Problem to solve: Write out the whole listing exactly as it stands.

= = =

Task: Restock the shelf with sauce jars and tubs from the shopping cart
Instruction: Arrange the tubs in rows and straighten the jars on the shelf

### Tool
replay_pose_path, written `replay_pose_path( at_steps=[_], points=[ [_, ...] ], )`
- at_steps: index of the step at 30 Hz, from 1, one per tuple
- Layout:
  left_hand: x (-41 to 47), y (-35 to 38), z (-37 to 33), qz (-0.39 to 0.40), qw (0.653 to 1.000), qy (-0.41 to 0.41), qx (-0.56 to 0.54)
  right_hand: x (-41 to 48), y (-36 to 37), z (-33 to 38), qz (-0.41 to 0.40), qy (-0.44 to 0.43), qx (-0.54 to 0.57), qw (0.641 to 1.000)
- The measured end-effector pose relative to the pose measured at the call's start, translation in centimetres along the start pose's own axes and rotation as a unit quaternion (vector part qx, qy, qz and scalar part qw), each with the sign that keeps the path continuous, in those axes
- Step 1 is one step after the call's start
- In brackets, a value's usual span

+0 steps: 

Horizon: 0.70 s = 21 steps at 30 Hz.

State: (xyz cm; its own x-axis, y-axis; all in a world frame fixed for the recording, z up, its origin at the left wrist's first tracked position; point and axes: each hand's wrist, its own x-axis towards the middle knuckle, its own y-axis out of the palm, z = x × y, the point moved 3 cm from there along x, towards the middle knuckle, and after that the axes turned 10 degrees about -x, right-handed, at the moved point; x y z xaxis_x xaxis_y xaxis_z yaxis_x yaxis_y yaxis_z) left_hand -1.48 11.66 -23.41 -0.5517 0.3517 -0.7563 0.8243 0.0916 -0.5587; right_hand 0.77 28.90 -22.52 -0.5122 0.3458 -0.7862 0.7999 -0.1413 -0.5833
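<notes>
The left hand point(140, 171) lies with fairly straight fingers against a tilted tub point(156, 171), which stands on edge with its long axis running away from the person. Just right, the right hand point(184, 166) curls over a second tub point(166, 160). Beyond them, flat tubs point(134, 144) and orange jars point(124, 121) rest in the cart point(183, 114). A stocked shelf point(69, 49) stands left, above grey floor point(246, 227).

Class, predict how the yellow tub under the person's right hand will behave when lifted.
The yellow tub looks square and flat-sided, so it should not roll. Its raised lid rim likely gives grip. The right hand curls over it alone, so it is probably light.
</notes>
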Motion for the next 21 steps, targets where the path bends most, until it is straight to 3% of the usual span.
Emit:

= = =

Response to the task:
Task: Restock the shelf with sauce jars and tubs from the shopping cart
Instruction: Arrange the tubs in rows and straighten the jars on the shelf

### Tool
replay_pose_path, written `replay_pose_path( at_steps=[_], points=[ [_, ...] ], )`
- at_steps: index of the step at 30 Hz, from 1, one per tuple
- Layout:
  left_hand: x (-41 to 47), y (-35 to 38), z (-37 to 33), qz (-0.39 to 0.40), qw (0.653 to 1.000), qy (-0.41 to 0.41), qx (-0.56 to 0.54)
  right_hand: x (-41 to 48), y (-36 to 37), z (-33 to 38), qz (-0.41 to 0.40), qy (-0.44 to 0.43), qx (-0.54 to 0.57), qw (0.641 to 1.000)
- The measured end-effector pose relative to the pose measured at the call's start, translation in centimetres along the start pose's own axes and rotation as a unit quaternion (vector part qx, qy, qz and scalar part qw), each with the sign that keeps the path continuous, in those axes
- Step 1 is one step after the call's start
- In brackets, a value's usual span

+0 steps: 

Horizon: 0.70 s = 21 steps at 30 Hz.

State: (xyz cm; its own x-axis, y-axis; all in a world frame fixed for the recording, z up, its origin at the left wrist's first tracked position; point and axes: each hand's wrist, its own x-axis towards the middle knuckle, its own y-axis out of the palm, z = x × y, the point moved 3 cm from there along x, towards the middle knuckle, and after that the axes turned 10 degrees about -x, right-handed, at the moved point; x y z xaxis_x xaxis_y xaxis_z yaxis_x yaxis_y yaxis_z) left_hand -1.48 11.66 -23.41 -0.5517 0.3517 -0.7563 0.8243 0.0916 -0.5587; right_hand 0.77 28.90 -22.52 -0.5122 0.3458 -0.7862 0.7999 -0.1413 -0.5833
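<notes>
The left hand point(140, 171) lies with fairly straight fingers against a tilted tub point(156, 171), which stands on edge with its long axis running away from the person. Just right, the right hand point(184, 166) curls over a second tub point(166, 160). Beyond them, flat tubs point(134, 144) and orange jars point(124, 121) rest in the cart point(183, 114). A stocked shelf point(69, 49) stands left, above grey floor point(246, 227).

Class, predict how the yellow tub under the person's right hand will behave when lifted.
The yellow tub looks square and flat-sided, so it should not roll. Its raised lid rim likely gives grip. The right hand curls over it alone, so it is probably light.
</notes>
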Motion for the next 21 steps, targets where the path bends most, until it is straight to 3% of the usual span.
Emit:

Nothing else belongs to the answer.